Brian masih diam seribu bahasa. Ia lalu berjalan menuju sebuah restoran Jepang di mall itu. Carmen masih mengikuti dari belakang. Ia mengambil tempat duduk di pojokan kemudian memanggil pelayan disana.


"Kamu mau makan apa Carmen?"Tanya Brian.


"Beef bowl aja kak, minumnya lemonade,"Jawab Carmen. Brian lalu memesan beberapa makanan. Sambil menunggu pesanan datang, Carmen kembali bertanya kepada Brian tentang pembayaran tadi.


"Kak, jadi mana Nomer rekeningnya, biar aku bisa langsung transfer?"Tanya Carmen. Brian menghentikan aktivitas nya bermain ponsel.


"Carmen aku tau kamu ceweknya enggak mau menerima pemberian cowok, tapi boleh sekali aja aku beliin sesuatu buat kamu. Anggap saja ini sebagai tanda terimakasih karena kamu budah mau gabung sama futsal," Jawab Brian. Carmen agak tiday enak hati, tapi lebih tidak enak hati lagi jika masih berargumen dan malah menyinggung Brian.
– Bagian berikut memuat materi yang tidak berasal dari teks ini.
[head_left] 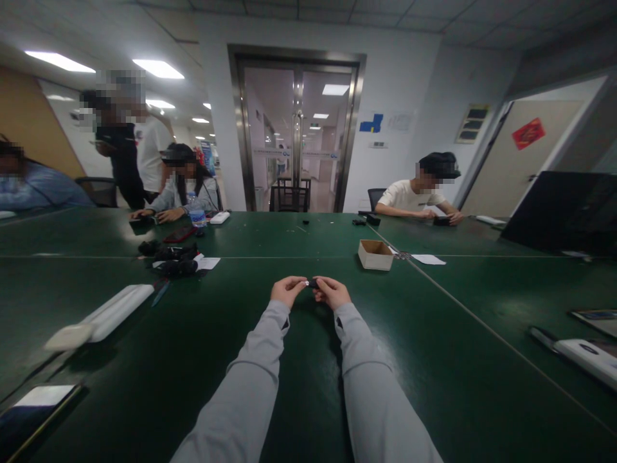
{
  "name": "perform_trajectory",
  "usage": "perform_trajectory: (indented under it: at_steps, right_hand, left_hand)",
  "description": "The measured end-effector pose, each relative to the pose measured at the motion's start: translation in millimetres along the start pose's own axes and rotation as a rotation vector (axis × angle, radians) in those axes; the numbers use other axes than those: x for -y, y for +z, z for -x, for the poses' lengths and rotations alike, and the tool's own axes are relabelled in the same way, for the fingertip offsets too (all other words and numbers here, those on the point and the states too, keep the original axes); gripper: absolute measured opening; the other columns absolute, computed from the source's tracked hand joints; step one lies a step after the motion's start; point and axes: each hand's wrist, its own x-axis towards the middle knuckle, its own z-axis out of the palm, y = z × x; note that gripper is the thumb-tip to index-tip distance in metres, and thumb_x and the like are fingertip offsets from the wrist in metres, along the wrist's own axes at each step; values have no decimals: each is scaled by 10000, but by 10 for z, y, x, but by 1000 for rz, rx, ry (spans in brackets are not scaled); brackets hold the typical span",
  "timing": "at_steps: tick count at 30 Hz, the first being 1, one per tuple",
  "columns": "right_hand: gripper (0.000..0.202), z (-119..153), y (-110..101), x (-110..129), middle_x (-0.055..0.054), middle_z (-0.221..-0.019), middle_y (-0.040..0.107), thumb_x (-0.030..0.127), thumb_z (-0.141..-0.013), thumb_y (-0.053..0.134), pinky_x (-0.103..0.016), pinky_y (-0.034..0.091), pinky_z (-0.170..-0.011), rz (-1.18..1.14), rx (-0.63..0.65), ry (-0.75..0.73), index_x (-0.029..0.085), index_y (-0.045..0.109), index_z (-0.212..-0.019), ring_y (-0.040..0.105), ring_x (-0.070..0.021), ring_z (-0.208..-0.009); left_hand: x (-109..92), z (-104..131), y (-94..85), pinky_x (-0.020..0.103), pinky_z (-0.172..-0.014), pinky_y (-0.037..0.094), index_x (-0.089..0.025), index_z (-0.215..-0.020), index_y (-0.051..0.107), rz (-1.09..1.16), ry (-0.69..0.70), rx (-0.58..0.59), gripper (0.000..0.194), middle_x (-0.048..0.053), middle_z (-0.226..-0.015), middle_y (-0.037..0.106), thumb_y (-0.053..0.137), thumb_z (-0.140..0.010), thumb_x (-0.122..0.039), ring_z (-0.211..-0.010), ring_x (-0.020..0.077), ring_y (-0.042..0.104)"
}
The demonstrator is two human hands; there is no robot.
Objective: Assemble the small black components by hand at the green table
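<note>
Both arms reach forward over the green table (308, 392), and the two hands meet near its middle. My right hand (333, 292) pinches a small black object (312, 283) between thumb and fingers. A bright, whitish bit shows at that object's left end, where the fingertips of my left hand (288, 289) close on it. Too small to name, the object could be one piece or two. Beyond my right hand stands an open cardboard box (376, 260) with pale outer sides; its contents cannot be seen.
A long white device (123, 312) and a phone (38, 411) lie at left, near black bundled gear (176, 258). A water bottle (196, 211) stands before a seated person. Another person (417, 193) sits across at right. A white device (588, 357) and dark monitor (562, 209) are rightward.
</note>
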Motion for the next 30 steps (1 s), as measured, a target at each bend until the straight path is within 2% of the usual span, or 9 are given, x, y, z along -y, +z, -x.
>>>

Makanan pun datang. Carmen dengan lahap menikmati makanan itu, maklum perutnya sudah lapar dan makanan ini sungguh benar-benar enak. Brian hanya tersenyum melihat cewek didepannya makan dengan lahapnya.


"Pelan-pelan makannya nanti kesedak Lo," Goda Brian. Carmen hanya nyengir saja. Dia sedikit malu karena kekhilafan nya. Mereka kembali fokus makanan masing-masing.


"Stop kak, kali ini aku yang bayar!"Kata Carmen memegang lengan Brian. Carmen menatap Brian dengan tatapan memohon, akhirnya Brian luluh juga dengan Carmen.


Setelah membayar makanan mereka berjalan beriringan menuju parkir mobil. Suasana mall kala itu lengang, maklumlah sudah malam. Carmen juga sudah letih. Setelah memasang self belt ia benar-benar menyandarkan punggungnya. Brian melihat Carmen sekilas.


"Capek ya?"Tanyanya. Carmen hanya mengangguk. Mobil melaju meninggalkan parkiran. Sepanjang jalan Carmen hanya diam mendengarkan musik yang sengaja disetel Brian. Setengah jam kemudian mereka sampai apartemen Carmen.


"Kak, makasih ya buat hari ini, makasih juga sepatunya," Kata Carmen sebelum dia pergi meninggalkan Brian yang masih menunggu sampai Carmen benar-benar masuk ke dalam. Dalam perjalanan pulang dia sangat bahagia dan tak henti senyum-senyum sendiri sambil mendengarkan musik yang masih disetel.


"Jadi gini ya rasanya kencan pertama," Katanya diselingi musik dan mobil yang melaju membelah jalanan kota S yang makin malam masih rame lalu lalang kendaraan.